Roll over: Couples pulls out the stops

JOHN EISENBERG

April 13, 1992|By JOHN EISENBERG

AUGUSTA, GA — AUGUSTA, Ga. -- Fred Couples won the Masters yesterday in a world that makes no sense.

Dogs read books. Rivers run uphill. Politicians are clean.

A world that makes no sense. None at all.

A world in which the principles of gravity do not apply.

Fred Couples won the Masters yesterday because Isaac Newton got it wrong.

"An absolutely unbelievable thing," Couples said.

He hit a ball that belonged in the water in front of the green on the par-3 12th hole at Augusta National. It landed on the bank and began rolling down the closely-mowed slope. Down, down, down.

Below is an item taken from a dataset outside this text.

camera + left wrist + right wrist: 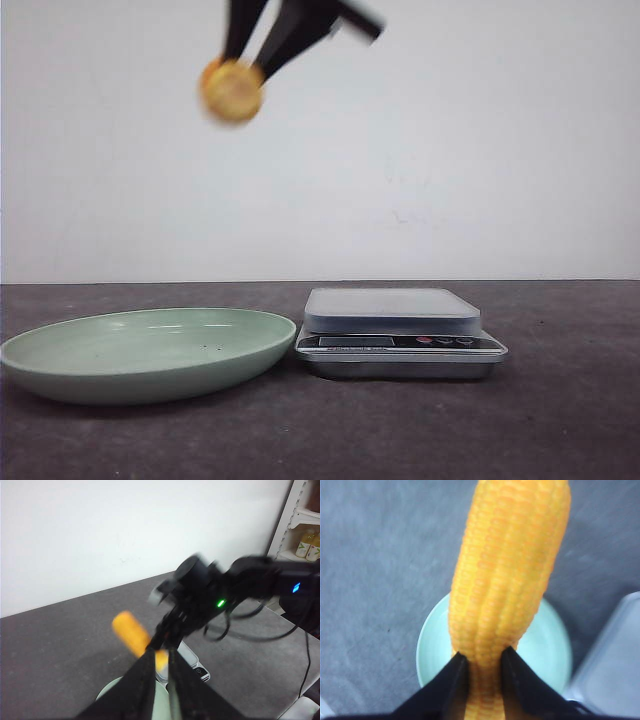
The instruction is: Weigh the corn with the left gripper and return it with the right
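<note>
Front view, corn: we saw the corn (pixel 232 91) high in the air, its round cut end facing us, so its long axis ran roughly toward and away from the camera.
Front view, gripper: one dark gripper (pixel 258 58) came down from 12 o'clock and clamped the cob; from this view alone we could not tell which arm it was.
Front view, what lay below: the green plate (pixel 60 372) sat on the table (pixel 560 420) roughly at 6 o'clock of the corn, with the scale (pixel 398 332) just beside the plate at its 3 o'clock.
Left wrist view, left gripper: we saw the left gripper (pixel 161 661) narrowed to a slim gap, with the corn (pixel 131 632) just beyond its tips; whether it touched the cob we could not tell.
Left wrist view, other arm: the right arm (pixel 235 582) reached in from 2 o'clock toward the same cob.
Right wrist view, right gripper: the right gripper (pixel 481 666) was closed on one end of the corn (pixel 507 570), the cob running straight out from the fingers.
Right wrist view, target: the plate (pixel 432 645) lay directly beneath the cob, the scale (pixel 612 660) off at 4 o'clock.
Judgement: we reckoned a straight descent would bring the corn down onto the plate.
</note>
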Controlling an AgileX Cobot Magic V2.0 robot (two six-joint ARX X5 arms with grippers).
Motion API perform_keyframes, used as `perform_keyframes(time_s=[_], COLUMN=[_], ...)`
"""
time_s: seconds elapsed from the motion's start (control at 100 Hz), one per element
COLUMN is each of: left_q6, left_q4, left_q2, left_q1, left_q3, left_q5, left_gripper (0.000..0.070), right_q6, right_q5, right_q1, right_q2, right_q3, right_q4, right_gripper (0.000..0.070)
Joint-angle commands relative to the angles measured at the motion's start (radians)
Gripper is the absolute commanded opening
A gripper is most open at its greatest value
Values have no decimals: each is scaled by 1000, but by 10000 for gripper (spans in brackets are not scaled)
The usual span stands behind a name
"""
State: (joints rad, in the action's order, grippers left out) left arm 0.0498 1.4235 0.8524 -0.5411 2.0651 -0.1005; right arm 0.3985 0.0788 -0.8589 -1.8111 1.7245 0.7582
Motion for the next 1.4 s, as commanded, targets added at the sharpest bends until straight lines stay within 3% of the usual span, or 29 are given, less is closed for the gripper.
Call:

Rolling just like Mr. Newton said it would roll. Down, down, down. Faster, faster, faster. Heading for the water, water, water. Nothing there to stop it.

And then it stopped.

Six inches from the water. On an incline sharp enough to make a person fall in if he wasn't careful. On grass mowed almost as closely as a green.

The ball stopped. Gravity hiccuped. A dog quoted Shakespeare.

"I don't know why it stopped," Couples said. "I have no idea whatsoever."

Six inches.

"You hit a ball there, it goes in the water," said Corey Pavin, who finished third. "It always goes in the water."

This ball didn't.

It snowed cats in July and Fred Couples won the Masters.

He was three strokes up on the field when he hit the shot.

"I was nervous," he said. "Probably as nervous as I have ever been in my life."

Nervous because he figured this was his defining moment. Figured he probably was safe if he survived this hole. But he still had to get over the water.

Ian Woosnam didn't. Ten minutes earlier, the defending Masters champion had hit a ball that landed in the exact same spot, up on the slick bank, and watched it roll down into the water.

Down, down, down. Faster, faster, faster.

A world that makes sense. Where dogs bark, for instance.

"I tried to aim safe," Couples said. "But, I don't know, I just blocked the shot. As I watched it, I knew it was going to be close."

His heart sank when he saw it hit the bank. It meant he was looking at a double-bogey. A one-stroke lead. Madness.

"If that ball goes in the water like everyone else's," Couples said, "I'm not sure what would have happened."

Said Pavin: "If that ball goes in the water like everyone else's, you have a whole new ballgame. That's Augusta. If that ball goes in the water, you start second-guessing yourself and you're at Amen Corner and everything gets tense. It's all just different."

Then the ball stopped rolling. Six inches. Nothing there to stop it. A hurricane struck Kansas and Fred Couples won the Masters.

"It's the biggest break I've ever gotten in my life," Couples said.

He rushed up to the green. Several tournament officials were standing there silently staring at the ball, as if they'd come across a new etching at Lourdes.

"It was just sitting there perfect," Couples said. "I wanted everyone out of there. I didn't want anyone walking near that ball. One tremor, and, who knows?"

Briefly, he searched the slope for an explanation.

"Maybe a ball mark or something," he said. "But there was nothing."

Nothing. And the rest was easy. Of course. After gravity hiccups, the rest has to be easy.

Couples stood on the bank and chipped to within two feet, then made the putt for a par.

Five minutes later, up ahead on the 14th green, Raymond Floyd chipped in for a birdie. It meant Couples and Floyd probably would have been tied for the lead had Couples' ball gone in the water. Instead, Couples was still up by two. His lead never shrank.

There is something to be said for holding up down that stretch, of course. Many are the golfers who failed on those holes. Couples cruised them.

But life is always easier after it snows cats in July.

"That's how you win a golf tournament," said Floyd, who finished second, two strokes back. "Things like that happen. You have to have breaks. Everything you do isn't going to be perfect in a 72-hole tournament. You need breaks at the right time."

Six inches. The break of a lifetime. A career made.

"You know, I used to see balls stay up there years ago," Couples said. "I think they used to let the grass grow longer. But I haven't seen a ball stay there in a long, long time."

And, how long was that grass yesterday, Freddie?

"Longer than it usually is," he said. "I guess."